(Instructions for the task): The lines to copy are those in the records below that hold the word "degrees".

**** Excerpted data

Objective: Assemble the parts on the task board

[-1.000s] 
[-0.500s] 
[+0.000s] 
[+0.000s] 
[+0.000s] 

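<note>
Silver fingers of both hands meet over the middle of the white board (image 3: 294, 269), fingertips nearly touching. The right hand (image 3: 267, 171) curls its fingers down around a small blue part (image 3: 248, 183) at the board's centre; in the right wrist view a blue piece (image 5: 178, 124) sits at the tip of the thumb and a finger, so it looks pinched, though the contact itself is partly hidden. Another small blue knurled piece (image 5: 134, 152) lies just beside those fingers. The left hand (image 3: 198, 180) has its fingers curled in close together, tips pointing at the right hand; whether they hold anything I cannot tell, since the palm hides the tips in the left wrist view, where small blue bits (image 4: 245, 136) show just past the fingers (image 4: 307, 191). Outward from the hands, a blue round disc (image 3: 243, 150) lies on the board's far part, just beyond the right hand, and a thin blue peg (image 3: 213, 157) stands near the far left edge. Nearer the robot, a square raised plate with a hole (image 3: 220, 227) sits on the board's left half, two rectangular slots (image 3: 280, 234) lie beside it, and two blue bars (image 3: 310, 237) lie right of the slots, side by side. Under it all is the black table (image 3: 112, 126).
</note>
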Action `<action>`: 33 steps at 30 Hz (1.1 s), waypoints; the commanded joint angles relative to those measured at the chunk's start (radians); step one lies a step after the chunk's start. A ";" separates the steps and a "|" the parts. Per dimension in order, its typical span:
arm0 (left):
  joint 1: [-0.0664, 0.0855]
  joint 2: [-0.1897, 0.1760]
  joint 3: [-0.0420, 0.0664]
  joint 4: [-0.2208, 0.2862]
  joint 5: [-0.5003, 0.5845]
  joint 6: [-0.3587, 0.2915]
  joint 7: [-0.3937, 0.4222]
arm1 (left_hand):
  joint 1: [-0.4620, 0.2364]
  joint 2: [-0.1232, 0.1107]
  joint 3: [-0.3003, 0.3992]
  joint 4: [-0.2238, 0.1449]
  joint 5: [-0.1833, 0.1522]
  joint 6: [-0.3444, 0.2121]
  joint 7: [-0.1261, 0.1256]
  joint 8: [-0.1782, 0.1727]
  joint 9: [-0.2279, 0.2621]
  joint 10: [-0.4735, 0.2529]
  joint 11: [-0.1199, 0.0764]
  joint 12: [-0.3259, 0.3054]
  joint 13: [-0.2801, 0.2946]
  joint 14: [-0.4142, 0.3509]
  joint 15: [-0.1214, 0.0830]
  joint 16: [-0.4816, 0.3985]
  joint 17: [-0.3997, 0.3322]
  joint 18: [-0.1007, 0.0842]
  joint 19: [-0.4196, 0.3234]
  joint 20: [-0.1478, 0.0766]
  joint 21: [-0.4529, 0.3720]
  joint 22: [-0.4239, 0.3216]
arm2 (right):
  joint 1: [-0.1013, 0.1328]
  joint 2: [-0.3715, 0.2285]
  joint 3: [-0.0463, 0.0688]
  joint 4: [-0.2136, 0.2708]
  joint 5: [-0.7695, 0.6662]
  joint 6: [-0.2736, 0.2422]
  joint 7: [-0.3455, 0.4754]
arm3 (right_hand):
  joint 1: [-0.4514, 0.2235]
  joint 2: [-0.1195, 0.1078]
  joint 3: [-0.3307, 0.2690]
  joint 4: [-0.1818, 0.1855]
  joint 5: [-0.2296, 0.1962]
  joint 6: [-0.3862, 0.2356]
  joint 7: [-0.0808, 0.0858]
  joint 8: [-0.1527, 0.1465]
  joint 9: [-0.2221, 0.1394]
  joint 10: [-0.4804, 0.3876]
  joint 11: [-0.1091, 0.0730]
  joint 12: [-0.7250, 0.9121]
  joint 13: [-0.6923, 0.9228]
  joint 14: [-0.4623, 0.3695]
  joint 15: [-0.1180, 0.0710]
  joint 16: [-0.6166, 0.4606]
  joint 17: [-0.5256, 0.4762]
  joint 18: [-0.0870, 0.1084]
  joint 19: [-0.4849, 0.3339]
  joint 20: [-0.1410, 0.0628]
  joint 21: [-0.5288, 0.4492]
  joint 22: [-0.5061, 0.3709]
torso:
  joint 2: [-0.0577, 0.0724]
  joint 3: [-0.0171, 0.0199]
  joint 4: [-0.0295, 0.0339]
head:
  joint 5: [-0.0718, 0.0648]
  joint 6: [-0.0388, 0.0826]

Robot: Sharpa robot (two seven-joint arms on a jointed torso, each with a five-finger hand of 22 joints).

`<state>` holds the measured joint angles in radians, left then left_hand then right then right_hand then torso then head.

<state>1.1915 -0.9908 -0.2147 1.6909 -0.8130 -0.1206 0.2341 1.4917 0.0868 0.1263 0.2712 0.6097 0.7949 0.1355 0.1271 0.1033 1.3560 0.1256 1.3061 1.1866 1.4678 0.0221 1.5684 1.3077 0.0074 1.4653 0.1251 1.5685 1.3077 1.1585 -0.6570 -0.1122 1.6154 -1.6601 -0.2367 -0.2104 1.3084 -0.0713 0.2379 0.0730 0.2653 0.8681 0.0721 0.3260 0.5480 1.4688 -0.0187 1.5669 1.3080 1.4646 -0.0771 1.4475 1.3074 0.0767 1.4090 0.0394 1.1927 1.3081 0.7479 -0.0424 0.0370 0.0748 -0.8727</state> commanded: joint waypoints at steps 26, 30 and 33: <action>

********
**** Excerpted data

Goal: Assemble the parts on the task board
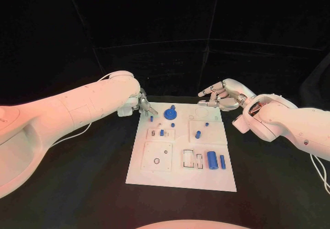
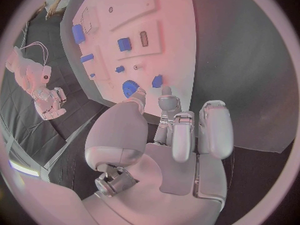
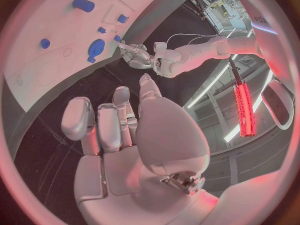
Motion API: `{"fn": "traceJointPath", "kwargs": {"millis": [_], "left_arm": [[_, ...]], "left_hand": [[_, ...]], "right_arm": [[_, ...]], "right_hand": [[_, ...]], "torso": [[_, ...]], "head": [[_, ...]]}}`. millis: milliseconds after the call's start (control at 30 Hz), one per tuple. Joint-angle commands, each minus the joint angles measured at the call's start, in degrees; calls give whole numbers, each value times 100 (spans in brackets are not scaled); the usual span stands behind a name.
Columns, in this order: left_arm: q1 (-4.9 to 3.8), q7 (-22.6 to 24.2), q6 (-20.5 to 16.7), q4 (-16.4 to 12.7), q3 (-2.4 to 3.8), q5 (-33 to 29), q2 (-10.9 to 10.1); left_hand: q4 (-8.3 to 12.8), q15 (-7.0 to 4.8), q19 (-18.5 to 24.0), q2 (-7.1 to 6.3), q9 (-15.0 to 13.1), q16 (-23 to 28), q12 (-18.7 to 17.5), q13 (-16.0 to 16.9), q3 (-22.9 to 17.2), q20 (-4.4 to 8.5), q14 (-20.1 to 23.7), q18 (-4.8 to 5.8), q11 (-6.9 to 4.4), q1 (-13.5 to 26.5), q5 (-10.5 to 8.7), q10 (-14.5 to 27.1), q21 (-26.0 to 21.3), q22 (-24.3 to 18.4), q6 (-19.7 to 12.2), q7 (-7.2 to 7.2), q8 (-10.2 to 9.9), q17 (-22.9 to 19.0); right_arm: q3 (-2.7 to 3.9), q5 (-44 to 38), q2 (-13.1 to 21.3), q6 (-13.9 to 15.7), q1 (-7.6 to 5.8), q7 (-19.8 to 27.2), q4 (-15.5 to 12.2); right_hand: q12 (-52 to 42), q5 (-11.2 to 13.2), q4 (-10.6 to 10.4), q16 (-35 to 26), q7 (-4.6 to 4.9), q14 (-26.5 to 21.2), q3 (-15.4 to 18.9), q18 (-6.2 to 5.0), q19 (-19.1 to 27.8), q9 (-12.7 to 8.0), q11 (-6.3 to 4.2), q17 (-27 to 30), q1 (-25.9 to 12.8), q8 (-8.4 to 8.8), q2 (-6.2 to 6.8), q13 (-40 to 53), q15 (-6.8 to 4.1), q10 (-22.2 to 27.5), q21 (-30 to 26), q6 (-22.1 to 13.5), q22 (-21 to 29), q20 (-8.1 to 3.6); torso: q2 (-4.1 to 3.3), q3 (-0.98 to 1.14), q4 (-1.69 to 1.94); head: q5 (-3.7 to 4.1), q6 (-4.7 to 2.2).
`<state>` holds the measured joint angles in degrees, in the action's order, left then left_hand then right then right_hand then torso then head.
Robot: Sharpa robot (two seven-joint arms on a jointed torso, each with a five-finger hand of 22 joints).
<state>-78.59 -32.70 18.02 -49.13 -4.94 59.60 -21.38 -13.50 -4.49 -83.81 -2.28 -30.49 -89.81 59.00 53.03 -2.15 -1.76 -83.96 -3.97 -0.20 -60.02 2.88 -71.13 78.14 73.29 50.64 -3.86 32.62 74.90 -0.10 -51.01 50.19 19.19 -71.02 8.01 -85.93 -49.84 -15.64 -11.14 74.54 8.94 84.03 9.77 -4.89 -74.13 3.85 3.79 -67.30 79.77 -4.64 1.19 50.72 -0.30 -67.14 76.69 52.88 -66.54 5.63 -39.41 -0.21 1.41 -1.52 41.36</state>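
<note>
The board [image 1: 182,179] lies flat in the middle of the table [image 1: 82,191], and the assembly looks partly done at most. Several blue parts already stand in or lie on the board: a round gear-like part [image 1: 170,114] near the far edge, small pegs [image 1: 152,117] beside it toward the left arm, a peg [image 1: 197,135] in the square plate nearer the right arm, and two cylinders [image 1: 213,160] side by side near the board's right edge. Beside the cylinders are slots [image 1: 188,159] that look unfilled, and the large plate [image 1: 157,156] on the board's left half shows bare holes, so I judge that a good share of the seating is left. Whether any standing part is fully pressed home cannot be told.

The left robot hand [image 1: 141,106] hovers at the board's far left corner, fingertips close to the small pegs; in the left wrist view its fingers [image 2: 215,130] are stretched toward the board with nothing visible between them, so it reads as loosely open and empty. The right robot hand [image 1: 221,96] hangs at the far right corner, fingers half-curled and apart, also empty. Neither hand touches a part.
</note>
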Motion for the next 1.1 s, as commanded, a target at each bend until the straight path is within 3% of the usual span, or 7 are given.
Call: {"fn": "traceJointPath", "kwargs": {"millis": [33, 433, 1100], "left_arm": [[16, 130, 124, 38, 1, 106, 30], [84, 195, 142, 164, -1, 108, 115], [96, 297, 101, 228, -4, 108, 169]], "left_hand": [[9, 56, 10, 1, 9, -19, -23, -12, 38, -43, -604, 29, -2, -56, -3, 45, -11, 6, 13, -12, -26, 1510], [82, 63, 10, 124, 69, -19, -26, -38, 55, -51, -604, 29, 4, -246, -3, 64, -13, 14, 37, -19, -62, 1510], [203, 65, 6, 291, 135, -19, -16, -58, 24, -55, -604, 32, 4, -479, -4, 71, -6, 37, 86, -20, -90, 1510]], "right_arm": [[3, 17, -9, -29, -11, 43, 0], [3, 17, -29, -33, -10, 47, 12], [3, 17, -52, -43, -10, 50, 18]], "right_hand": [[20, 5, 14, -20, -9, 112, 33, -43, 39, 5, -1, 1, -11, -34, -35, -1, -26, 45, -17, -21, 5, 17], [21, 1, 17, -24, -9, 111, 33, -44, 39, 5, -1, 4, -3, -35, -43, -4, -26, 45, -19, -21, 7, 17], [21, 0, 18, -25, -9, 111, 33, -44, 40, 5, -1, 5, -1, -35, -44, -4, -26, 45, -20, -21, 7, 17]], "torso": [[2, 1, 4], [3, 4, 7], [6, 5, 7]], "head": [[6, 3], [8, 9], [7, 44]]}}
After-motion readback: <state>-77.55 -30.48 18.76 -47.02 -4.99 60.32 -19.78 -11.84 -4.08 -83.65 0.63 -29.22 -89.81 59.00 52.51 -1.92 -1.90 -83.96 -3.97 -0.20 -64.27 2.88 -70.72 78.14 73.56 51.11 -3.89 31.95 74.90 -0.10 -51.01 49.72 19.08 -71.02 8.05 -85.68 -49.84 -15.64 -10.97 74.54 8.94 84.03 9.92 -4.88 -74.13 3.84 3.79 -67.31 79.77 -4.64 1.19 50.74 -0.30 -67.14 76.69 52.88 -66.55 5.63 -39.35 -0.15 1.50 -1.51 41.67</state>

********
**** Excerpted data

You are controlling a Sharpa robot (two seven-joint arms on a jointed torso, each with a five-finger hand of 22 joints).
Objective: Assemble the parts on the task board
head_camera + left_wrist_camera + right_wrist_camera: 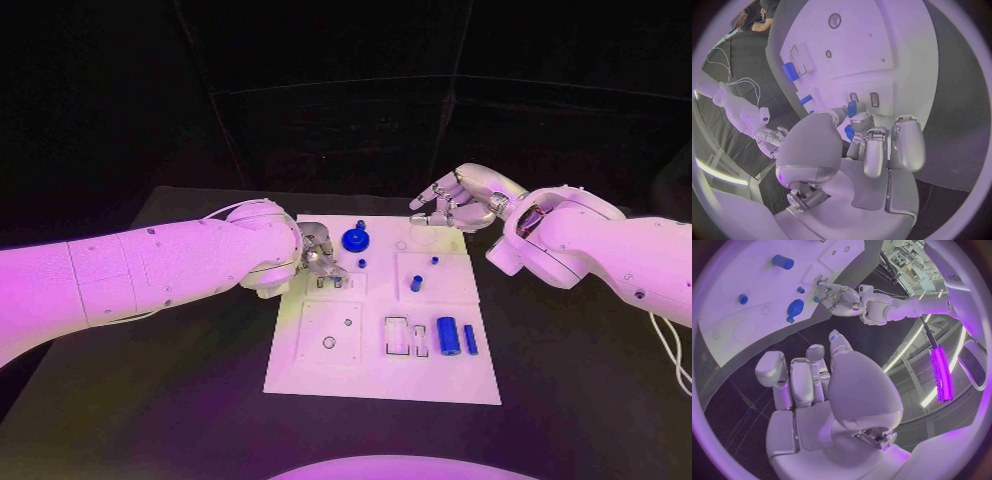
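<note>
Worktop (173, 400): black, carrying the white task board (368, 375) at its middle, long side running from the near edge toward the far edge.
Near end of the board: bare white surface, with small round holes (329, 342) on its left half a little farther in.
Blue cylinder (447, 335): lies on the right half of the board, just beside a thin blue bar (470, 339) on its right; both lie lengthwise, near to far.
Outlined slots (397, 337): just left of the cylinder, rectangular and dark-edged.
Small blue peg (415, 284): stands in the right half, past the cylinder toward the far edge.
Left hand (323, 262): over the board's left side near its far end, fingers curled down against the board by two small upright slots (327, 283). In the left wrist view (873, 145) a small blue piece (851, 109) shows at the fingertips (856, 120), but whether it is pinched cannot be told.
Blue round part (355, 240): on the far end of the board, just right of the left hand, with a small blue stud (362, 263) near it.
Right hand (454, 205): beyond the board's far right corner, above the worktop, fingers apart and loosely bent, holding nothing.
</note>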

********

(Answer section):
Motion API: `{"fn": "traceJointPath", "kwargs": {"millis": [_], "left_arm": [[_, ...]], "left_hand": [[_, ...]], "right_arm": [[_, ...]], "right_hand": [[_, ...]], "torso": [[_, ...]], "head": [[_, ...]]}}`. millis: milliseconds after the call's start (control at 30 Hz), one per tuple. Joint-angle commands, each minus the joint angles measured at the call's start, in degrees; calls give whole numbers, each value times 100 (spans in brackets are not scaled); the usual span stands behind a name.
`<state>` holds the measured joint angles in degrees, in the action's order, left then left_hand then right then right_hand then torso then head.

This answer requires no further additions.